• [EXERCISE DETAILS]: Transcribe the listing below exactly, without pictures.
(Beginning of RAW DATA)
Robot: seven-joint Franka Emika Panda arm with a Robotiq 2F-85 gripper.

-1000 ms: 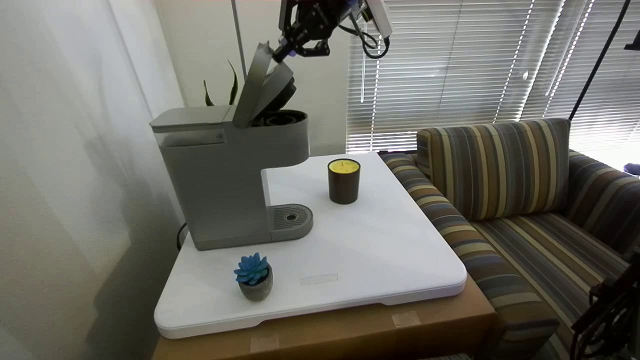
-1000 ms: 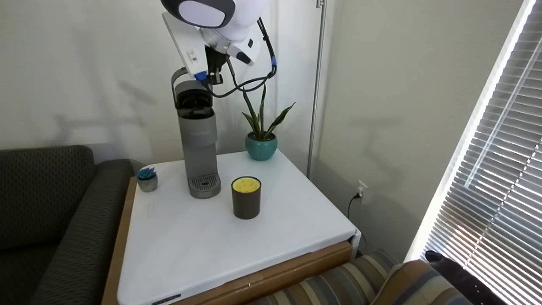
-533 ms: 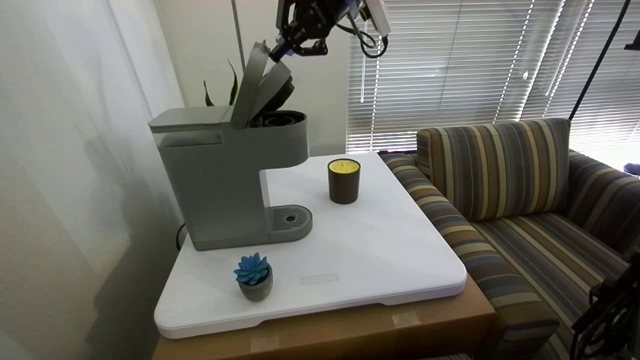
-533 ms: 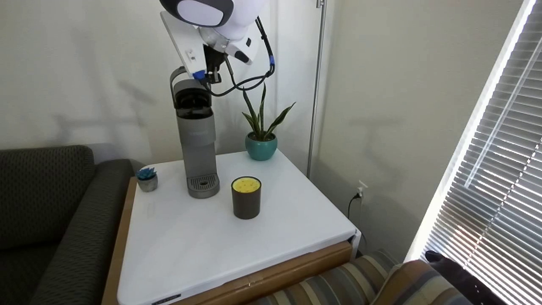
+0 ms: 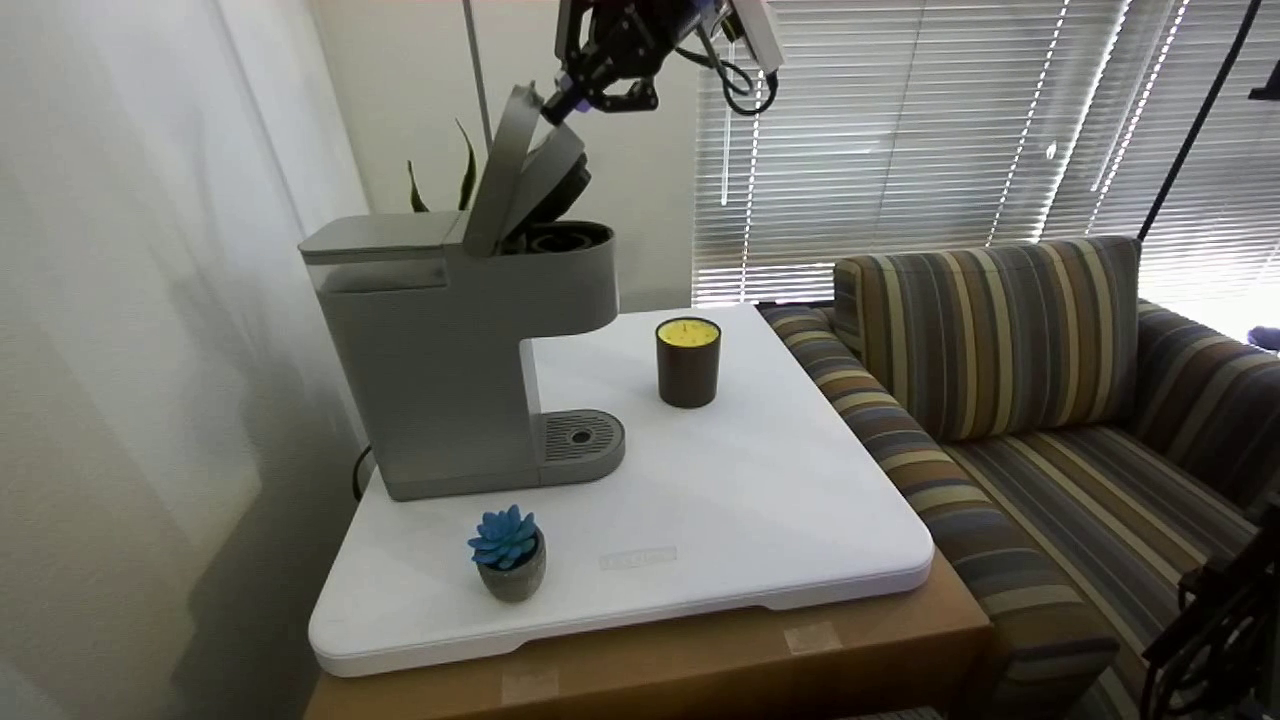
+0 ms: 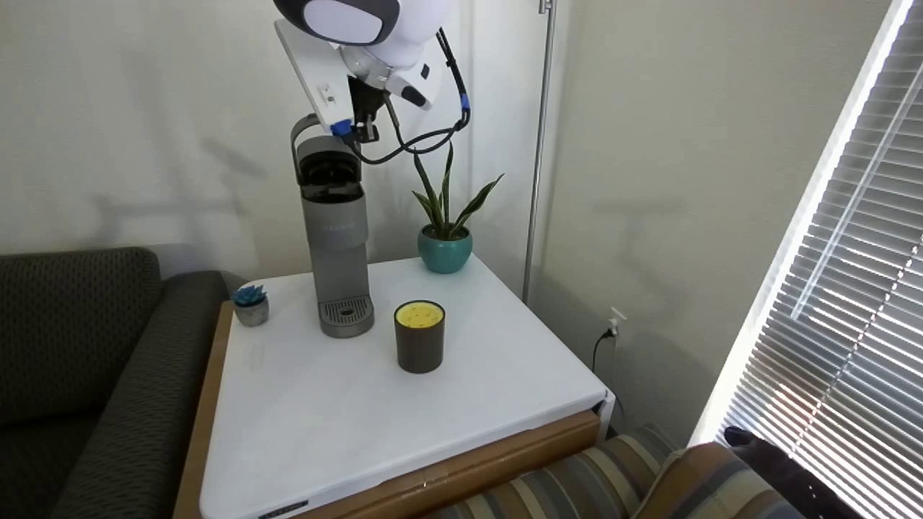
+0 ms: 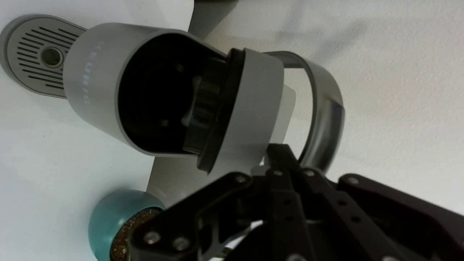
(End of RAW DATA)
• [RESULT]:
Robot: seven-joint Franka Emika Panda arm with a Robotiq 2F-85 gripper.

-1000 ms: 
-1000 ms: 
-533 ms: 
-533 ms: 
+0 ms: 
+0 ms: 
+0 ms: 

No further output remains for this exercise.